### PROBLEM STATEMENT
Extract every line from the records below that contains the word "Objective".

### Collection entries
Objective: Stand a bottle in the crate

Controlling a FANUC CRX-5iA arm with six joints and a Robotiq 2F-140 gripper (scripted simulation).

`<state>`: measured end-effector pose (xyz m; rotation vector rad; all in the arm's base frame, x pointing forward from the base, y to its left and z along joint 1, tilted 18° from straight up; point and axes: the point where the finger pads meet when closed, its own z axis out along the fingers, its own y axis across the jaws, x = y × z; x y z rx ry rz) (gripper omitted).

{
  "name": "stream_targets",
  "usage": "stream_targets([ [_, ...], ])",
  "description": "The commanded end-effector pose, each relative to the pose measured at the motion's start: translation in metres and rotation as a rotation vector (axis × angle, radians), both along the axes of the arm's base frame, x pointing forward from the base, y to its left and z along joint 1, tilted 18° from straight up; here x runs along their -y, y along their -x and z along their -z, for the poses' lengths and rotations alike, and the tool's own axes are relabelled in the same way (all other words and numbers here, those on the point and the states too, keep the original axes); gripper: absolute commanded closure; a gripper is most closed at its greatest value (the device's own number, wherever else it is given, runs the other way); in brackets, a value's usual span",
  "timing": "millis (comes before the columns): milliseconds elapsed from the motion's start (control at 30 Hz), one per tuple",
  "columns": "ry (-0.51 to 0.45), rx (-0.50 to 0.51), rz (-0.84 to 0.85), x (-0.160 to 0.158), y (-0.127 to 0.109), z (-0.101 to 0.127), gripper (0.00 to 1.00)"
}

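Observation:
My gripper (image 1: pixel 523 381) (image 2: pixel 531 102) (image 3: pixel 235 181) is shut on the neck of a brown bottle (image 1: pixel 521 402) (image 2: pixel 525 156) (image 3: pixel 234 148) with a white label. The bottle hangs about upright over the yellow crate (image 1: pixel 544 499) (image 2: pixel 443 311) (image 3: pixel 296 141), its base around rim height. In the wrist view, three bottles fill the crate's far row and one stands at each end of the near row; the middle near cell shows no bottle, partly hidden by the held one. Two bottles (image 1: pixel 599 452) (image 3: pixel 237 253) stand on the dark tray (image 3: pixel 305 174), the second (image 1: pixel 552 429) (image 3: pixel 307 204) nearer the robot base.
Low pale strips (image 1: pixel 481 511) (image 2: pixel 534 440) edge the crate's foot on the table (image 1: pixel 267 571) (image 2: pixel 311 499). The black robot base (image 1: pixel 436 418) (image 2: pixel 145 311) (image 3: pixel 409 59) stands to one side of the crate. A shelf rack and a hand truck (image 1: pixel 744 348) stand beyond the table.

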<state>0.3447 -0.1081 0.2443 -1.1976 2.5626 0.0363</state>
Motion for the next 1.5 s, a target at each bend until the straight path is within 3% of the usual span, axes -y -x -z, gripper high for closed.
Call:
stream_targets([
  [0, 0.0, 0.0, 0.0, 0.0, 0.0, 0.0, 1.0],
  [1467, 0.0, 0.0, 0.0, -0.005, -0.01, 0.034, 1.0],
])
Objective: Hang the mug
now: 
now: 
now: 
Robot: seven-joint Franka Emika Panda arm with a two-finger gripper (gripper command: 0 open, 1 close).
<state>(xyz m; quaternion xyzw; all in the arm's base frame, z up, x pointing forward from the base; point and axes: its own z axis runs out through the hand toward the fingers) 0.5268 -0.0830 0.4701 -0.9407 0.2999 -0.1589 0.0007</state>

### RESULT
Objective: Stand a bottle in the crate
Objective: Hang the mug

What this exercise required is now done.